Für die Halbierung plädierte die SVP-Einwohnerrätin Brigitte Vogel. Es müsse doch möglich sein, dass jemand so Vernetztes Sponsoren für seine eigene Feier finde, deren Gästeliste zudem vom Kanton mitbestimmt sei. Und in anderen Gemeinden ginge es auch günstiger.

Kanton soll neu mitzahlen

Bei der Abstimmung über den Antrag Vogel stand die bürgerliche Ratsseite auf. Doch die allfällige Ja-Mehrheit wurde gar nicht erst ausgezählt, nachdem bei der präsidialen Frage nach Nein-Stimmen die Ratslinke geschlossen sitzen geblieben war. Die kollektive Enthaltung erklärte anschliessend SP-Einwohnerrat Remo Keller: Auch er habe ein Signal senden wollen an die Grossräte aus der Region, die mehr für die Gemeinden statt für den Kanton tun sollten. Offen bleibt, wie viele Ratskolleginnen und -kollegen beim einmaligen Budgetkonto 300.318.05 (Wahlfeier Grossratspräsidium) aus Protest sogar mit null Franken liebäugelten.
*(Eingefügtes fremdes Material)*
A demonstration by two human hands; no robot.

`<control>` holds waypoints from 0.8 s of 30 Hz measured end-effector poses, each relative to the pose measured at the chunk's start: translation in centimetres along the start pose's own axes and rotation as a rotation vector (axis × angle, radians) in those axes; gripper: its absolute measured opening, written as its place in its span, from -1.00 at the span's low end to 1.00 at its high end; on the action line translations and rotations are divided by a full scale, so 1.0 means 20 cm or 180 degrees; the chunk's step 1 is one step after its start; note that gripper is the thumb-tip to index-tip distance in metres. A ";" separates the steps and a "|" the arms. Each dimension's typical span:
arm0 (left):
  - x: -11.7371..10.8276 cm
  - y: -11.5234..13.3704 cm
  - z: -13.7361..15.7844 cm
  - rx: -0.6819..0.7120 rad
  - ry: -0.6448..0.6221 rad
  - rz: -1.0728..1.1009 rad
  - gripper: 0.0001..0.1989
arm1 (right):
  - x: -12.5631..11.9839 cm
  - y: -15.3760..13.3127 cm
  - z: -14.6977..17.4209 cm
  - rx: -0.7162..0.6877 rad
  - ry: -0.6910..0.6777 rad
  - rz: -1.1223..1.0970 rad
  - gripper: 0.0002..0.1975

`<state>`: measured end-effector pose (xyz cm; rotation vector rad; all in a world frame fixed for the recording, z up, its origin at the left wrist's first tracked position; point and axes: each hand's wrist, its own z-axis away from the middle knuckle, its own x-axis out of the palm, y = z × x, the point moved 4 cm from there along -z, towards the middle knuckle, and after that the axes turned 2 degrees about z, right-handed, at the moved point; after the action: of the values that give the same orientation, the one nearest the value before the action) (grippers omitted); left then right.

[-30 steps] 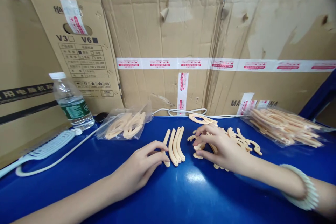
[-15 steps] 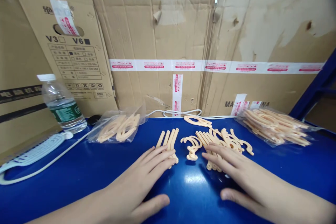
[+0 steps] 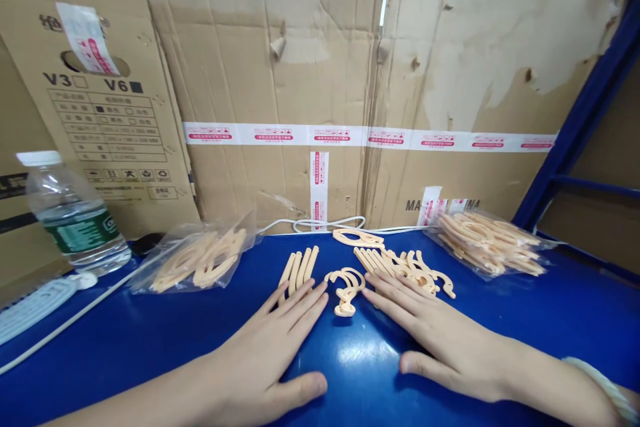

Das Opfer der Mini-Sparübung (0,05 Prozent des gesamten Stadtbudgets) bleibt gelassen: «Ich nehme das nicht persönlich», sagt Kathrin Scholl auf Anfrage. Es sei ja darum gegangen, allgemein ein Zeichen zu setzen. Obwohl, an der auf Schloss Lenzburg geplanten Feier werde es jetzt schon Einschränkungen geben, so Scholl.

Vielleicht muss die heutige Grossratsvizepräsidentin 1 aber auch nur auf 5000 statt 25000 Franken verzichten. Dann nämlich, wenn die im Kantonsbudget 2012 erstmals eingestellten 20000 Franken für die Präsidiumsfeier vom Grossen Rat bewilligt werden. Dessen Büro, zu dem Scholl gehört, beantragt den Betrag. Mit der Absicht, dass wer mitbefiehlt (Gästeliste), auch mitzahlen soll. Und im Wissen, dass sich sonst gar nicht alle Parlamentarier das höchste Aargauer Amt leisten könnten.